A independência neste momento só serve os que têm espoliado o lugar. A questão será equacionada brevemente nos seguintes moldes: ou governo federal europeu, que implica desde já uma tomada de posição em força pela Alemanha e França, porque isto não pode ficar nas mãos dos brutos incompetentes Barroso/Constâncio. OU um drama terrível - terrível repito - nos países como Portugal, Espanha e Grécia.

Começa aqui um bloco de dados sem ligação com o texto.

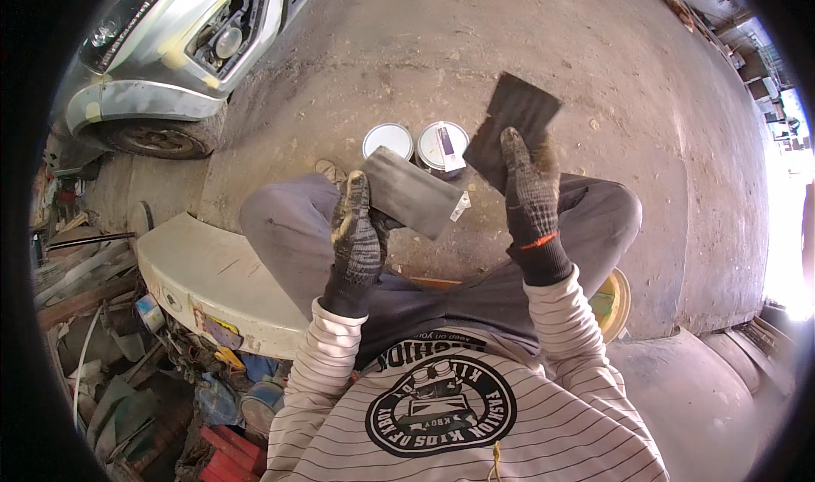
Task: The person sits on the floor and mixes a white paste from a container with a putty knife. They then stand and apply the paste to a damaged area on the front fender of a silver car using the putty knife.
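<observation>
My left hand (358, 232), in a dark knitted work glove, grips a dark grey, dusty rectangular sheet (407, 193) by its left end; a small pale piece shows beside its right end. My right hand (531, 193), gloved alike with an orange band at the cuff, is closed on a darker black sheet (514, 109), raised higher and tilted, apart from the first. Behind both sheets, on the concrete floor, stand two cans with pale lids: the left can (386, 137) and the right can (433, 138), which has a white-and-purple strip (450, 149) lying on it.
A silver vehicle front (153, 75) stands at upper left. A cream bumper-like panel (212, 266) lies left of my legs, above piled scrap (127, 380). A yellow bucket (620, 304) is by my right knee; a grey panel (679, 397) lies at lower right.
</observation>
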`<state>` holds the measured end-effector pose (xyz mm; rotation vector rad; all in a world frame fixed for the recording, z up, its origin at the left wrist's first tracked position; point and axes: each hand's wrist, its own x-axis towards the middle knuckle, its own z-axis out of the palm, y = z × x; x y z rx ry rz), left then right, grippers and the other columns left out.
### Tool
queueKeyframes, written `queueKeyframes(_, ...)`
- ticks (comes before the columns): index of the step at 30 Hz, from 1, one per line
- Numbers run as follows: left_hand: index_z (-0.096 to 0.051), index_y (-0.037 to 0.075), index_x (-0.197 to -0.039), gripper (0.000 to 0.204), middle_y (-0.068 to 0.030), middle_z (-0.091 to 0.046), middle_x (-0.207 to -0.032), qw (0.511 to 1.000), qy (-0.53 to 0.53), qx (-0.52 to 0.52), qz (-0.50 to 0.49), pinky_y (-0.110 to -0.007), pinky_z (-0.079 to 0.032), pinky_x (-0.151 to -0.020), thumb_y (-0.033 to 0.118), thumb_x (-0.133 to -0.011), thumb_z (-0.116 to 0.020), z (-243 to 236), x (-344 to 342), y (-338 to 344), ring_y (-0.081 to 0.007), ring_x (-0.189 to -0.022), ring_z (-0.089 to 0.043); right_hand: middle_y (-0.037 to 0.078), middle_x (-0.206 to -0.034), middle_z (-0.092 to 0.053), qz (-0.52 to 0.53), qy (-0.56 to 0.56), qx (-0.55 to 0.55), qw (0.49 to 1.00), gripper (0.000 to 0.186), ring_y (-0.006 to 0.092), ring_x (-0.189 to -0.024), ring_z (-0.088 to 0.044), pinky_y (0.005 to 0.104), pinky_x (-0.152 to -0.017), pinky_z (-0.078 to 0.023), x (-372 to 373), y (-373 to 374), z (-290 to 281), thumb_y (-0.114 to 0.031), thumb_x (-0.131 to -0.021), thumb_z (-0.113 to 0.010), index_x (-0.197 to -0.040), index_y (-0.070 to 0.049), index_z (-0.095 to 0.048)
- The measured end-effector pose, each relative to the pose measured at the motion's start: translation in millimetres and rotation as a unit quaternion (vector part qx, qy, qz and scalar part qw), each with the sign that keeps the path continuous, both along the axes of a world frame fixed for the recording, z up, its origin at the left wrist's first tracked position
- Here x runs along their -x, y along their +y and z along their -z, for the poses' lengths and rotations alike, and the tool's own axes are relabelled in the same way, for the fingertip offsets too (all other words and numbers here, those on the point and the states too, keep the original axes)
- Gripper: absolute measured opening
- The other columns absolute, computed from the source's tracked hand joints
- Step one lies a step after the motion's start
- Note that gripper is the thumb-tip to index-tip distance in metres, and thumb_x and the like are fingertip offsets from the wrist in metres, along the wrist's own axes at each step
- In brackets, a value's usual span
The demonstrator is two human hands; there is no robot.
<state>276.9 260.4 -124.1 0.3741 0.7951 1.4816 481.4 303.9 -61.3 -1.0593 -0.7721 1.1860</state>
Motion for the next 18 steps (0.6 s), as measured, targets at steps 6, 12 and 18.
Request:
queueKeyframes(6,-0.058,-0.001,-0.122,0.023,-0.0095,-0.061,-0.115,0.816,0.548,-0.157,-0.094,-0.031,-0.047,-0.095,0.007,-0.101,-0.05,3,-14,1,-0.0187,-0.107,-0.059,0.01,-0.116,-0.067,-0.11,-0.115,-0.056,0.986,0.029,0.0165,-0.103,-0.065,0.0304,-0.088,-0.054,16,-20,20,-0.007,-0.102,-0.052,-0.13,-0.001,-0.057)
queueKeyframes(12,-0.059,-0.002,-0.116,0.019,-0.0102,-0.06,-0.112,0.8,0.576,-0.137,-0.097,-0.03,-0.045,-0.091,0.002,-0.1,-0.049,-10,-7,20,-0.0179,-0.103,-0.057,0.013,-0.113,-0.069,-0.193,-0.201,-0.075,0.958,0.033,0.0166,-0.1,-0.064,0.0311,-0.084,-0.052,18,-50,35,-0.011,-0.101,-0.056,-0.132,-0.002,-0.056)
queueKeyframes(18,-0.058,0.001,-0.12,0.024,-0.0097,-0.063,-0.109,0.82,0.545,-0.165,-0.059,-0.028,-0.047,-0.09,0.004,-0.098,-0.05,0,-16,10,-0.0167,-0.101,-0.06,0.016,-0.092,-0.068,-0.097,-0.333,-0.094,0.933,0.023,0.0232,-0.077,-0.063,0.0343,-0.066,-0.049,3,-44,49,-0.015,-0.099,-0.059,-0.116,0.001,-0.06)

Quanto à Itália há já regiões que querem a independência e vão-a conseguir a breve prazo. (como a Catalunha, só que na Itália tal situação não era previsível para já - e não estou a falar da Liga Norte)
ResponderEliminarmas isto é "lindo" e prova que o Ser se revela Desvelando-se. E mais: que a Atrocidade é Arte (por isso K. Stockhausen afirmou que o ataque ás torres gémeas foi a obra de arte mais grandiosa da história - história com letra pequena, claro porque ele KS está na História - na altura fiquei indignado, agora que já morreu compreendo-o) faz mover a História para estádios superiores.

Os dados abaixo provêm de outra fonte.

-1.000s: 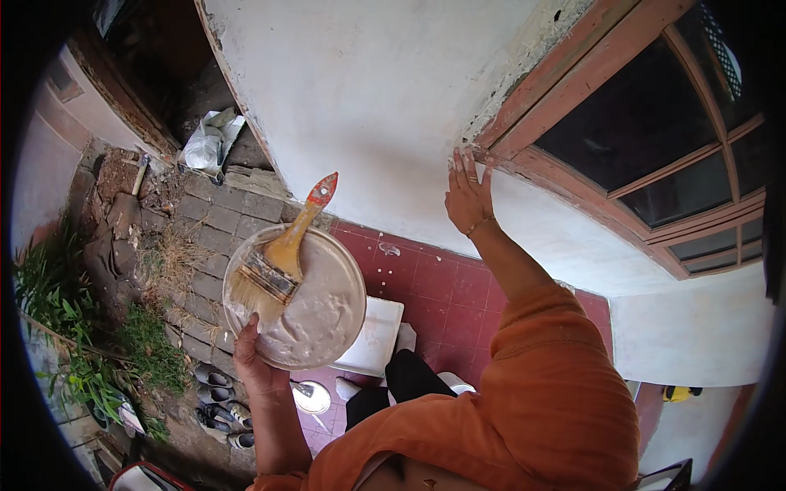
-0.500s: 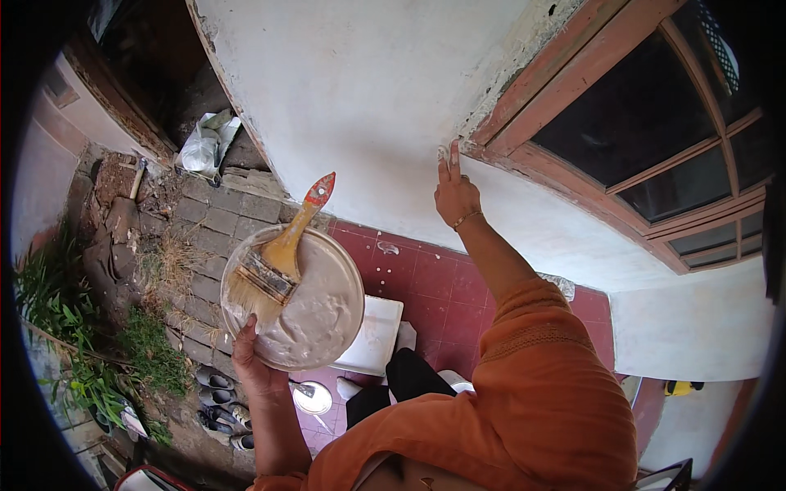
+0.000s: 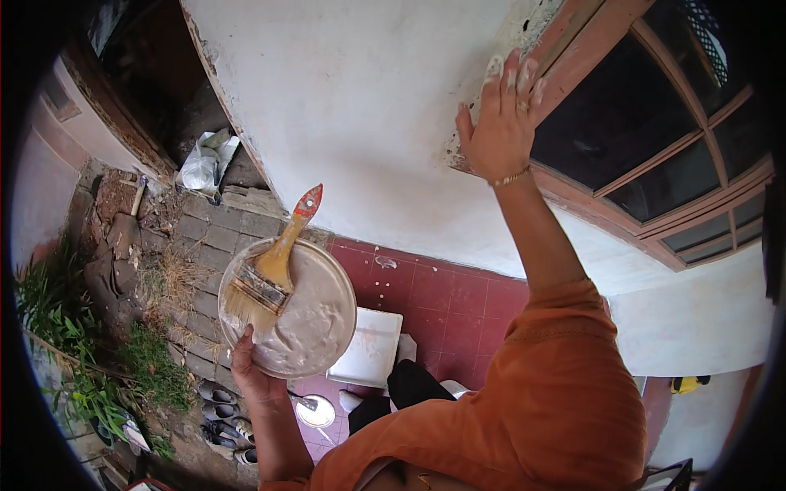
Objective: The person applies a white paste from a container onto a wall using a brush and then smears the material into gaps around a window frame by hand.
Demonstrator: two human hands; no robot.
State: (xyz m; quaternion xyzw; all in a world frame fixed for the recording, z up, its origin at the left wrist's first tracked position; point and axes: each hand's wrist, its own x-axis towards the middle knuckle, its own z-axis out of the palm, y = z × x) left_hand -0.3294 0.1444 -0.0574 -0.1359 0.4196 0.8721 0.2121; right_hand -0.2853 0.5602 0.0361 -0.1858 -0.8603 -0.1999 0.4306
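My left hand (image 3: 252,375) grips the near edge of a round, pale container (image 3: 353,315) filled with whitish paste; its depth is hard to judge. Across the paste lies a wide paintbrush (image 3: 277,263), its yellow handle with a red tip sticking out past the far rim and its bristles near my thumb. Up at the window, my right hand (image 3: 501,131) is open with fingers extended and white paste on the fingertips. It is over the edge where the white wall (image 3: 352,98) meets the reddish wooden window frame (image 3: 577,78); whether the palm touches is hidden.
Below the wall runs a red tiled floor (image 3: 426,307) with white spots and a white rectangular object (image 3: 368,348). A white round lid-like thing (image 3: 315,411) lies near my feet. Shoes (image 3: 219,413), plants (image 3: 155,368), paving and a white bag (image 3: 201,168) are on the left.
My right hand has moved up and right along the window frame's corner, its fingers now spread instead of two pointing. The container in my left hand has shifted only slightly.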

ResponderEliminarveja a Síria: não vai ser Belo ver como os Alouitas vão ser dizimados até ao "último homem"? Claro que vai. Não nos vai dar uma enorme prazer ver isso em directo já que eles chamavam aos "rebeldes" ratos e outros nomes do género? Claro que vai. Vai haver inocentes massacrados? Claro que vai tal como já está a acontecer desde o início da revolta. E isto não faz parte da "humanidade" do Homem?
ResponderEliminarleia-se o "Belo" em sentido figurado. Acontece que nas situações de atrocidade máxima, como acontece na Síria - situação resultante de um regime profundamente corrupto e despótico - os nossos padrões deixam de ter funcionalidade. Por isso é liminarmente irrelevante se os "rebeldes" são ou são manipulados pela Qaeda ou os walabitas, ou lá o que isso seja. É irrelevente porque o que interessa é pôr um termo ao regime corrupto e despótico que já reduziu as pessoas à "instrumentalidade" máxima há muito muito tempo. Por isso é "Belo" ver esses poderosos despóticos e corruptos serem reduzidos à nulidade máxima que é a morte.

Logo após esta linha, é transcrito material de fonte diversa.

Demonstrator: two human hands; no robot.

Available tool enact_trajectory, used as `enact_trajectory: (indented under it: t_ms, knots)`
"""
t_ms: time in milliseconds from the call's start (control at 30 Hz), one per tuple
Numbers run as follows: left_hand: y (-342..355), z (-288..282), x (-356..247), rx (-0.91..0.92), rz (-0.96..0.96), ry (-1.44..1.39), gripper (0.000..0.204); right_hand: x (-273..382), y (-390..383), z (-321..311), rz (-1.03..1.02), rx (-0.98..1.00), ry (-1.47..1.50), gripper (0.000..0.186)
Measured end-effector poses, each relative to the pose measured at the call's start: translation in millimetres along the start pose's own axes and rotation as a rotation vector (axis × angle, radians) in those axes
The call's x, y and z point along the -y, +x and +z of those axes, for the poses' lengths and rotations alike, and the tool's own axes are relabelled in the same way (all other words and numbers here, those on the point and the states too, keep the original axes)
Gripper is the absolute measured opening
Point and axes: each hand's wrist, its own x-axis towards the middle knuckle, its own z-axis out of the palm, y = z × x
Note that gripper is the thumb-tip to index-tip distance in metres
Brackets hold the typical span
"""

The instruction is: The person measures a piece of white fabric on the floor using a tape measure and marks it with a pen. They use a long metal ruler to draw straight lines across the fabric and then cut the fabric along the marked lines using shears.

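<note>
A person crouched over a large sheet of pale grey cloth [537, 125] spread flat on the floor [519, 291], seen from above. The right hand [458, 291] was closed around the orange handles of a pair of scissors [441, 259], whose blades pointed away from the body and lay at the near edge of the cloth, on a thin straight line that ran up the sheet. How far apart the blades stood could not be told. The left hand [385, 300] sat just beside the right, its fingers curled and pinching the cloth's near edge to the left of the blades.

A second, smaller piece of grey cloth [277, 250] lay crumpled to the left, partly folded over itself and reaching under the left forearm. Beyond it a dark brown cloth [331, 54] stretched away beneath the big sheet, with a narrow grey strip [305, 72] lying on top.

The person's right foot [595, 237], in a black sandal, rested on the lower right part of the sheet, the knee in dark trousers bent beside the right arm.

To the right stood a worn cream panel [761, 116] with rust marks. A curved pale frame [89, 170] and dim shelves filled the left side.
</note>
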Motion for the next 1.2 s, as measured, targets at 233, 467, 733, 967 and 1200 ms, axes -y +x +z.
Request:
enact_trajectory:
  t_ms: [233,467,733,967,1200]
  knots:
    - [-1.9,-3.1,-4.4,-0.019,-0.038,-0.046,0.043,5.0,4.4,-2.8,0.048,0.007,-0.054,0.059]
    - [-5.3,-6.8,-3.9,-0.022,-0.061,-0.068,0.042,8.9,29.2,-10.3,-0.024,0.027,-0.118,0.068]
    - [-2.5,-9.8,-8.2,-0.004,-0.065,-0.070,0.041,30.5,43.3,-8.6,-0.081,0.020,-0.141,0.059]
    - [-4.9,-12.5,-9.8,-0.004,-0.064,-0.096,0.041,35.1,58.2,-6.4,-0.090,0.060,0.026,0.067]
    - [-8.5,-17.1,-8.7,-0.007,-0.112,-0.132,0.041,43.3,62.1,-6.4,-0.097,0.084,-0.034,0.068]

ResponderEliminarNo que toca ao Belo Witgenstein associava o Ético ao Belo, logo essa extreminação desses corruptos e déspotas (ex) poderosos e "invencíveis", que não hesitaram em extreminar milhares de pessoas para as poderem continuar a reduzir ao grau de "instrumentalidade" absoluta que corresponde ao grau máximo de "desumanização", será não só um acto Belo como também um acto Ético.
LUDWIG WITTGENSTEIN - note-se que me limitei a fazer uma abordagem liminarmente superficial do pensamento ético/estético de LW.
ResponderEliminarsobre o "Ser", "desvelamento", "instrumentalidade", "humanidade do homem", remeto-me evidente e claramente a Martin Heiddeger.